* Source material *
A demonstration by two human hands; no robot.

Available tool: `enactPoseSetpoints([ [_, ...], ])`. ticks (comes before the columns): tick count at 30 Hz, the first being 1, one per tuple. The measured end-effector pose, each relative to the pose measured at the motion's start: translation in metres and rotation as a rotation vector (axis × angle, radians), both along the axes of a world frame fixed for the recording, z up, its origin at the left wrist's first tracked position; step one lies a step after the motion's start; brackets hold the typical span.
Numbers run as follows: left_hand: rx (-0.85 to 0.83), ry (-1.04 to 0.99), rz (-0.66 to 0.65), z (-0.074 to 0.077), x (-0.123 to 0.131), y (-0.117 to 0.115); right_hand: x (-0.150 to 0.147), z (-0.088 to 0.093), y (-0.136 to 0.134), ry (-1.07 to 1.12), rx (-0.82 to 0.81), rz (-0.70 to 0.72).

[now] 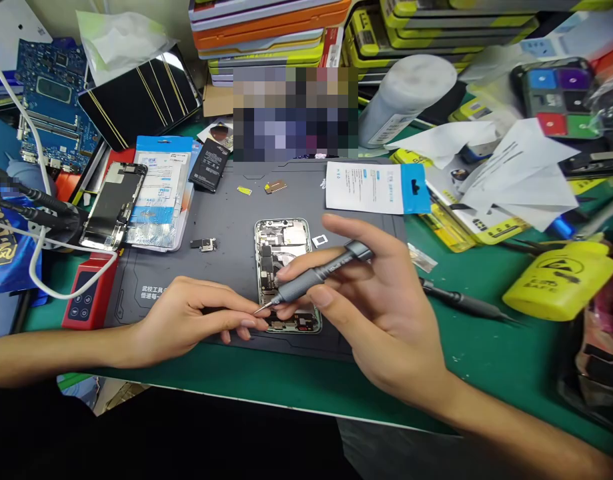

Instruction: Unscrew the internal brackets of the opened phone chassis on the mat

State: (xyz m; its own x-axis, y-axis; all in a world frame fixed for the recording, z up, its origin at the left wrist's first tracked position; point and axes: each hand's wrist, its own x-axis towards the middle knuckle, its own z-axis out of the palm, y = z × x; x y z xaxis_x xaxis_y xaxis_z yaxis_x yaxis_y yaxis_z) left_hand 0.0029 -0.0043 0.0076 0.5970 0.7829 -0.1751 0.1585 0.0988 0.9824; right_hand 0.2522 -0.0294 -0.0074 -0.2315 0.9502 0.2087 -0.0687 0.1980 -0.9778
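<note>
An opened smartphone (289, 237) lies on the dark grey work mat (226, 220), its inner parts bare. My right hand (386, 300) grips a grey precision screwdriver (311, 277), slanted so that its tip points down and left over the phone's lower left edge. Thumb and fingers of my left hand (206, 310) are pinched together at the screwdriver's tip; whatever sits between them is too small to make out. Left of the phone lies a small metal-and-black phone part (204, 245). Above the phone are a yellow piece (244, 191) and a copper-coloured bracket (276, 187).
At left stand a phone screen assembly (113, 203), a black battery (209, 163) and a red device (89, 293) with a white cable. On the right are a white-and-blue packet (366, 189), another screwdriver (461, 301) and a yellow bottle (559, 277). Stacked boxes (266, 33) line the back.
</note>
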Motion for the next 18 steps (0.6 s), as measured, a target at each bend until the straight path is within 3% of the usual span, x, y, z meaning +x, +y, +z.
enactPoseSetpoints([
  [11,-0.091,-0.019,0.01,0.0011,-0.0005,0.0003,-0.002,0.002,0.0017,0.149,-0.205,-0.012],
  [18,-0.07,-0.02,0.007,0.002,0.0005,-0.0008,-0.0014,-0.0007,0.0025,0.164,-0.179,0.018],
])
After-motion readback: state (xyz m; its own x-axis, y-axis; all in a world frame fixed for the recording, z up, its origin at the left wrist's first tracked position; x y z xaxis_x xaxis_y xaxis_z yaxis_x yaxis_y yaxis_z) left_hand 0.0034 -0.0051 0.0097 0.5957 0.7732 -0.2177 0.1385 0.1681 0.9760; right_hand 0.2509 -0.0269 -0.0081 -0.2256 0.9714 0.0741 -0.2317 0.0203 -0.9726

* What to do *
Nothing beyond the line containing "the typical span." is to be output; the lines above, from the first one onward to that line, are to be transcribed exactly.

* Task result *
A demonstration by two human hands; no robot.

Available tool: `enactPoseSetpoints([ [_, ...], ])`. ticks (comes before the columns): tick count at 30 Hz, the first being 1, one per tuple. The measured end-effector pose, each relative to the pose measured at the motion's start: translation in metres and rotation as a rotation vector (axis × angle, radians), both along the axes of a world frame fixed for the recording, z up, its origin at the left wrist's first tracked position; step one lies a step after the motion's start; brackets hold the typical span.

This output requires no further additions.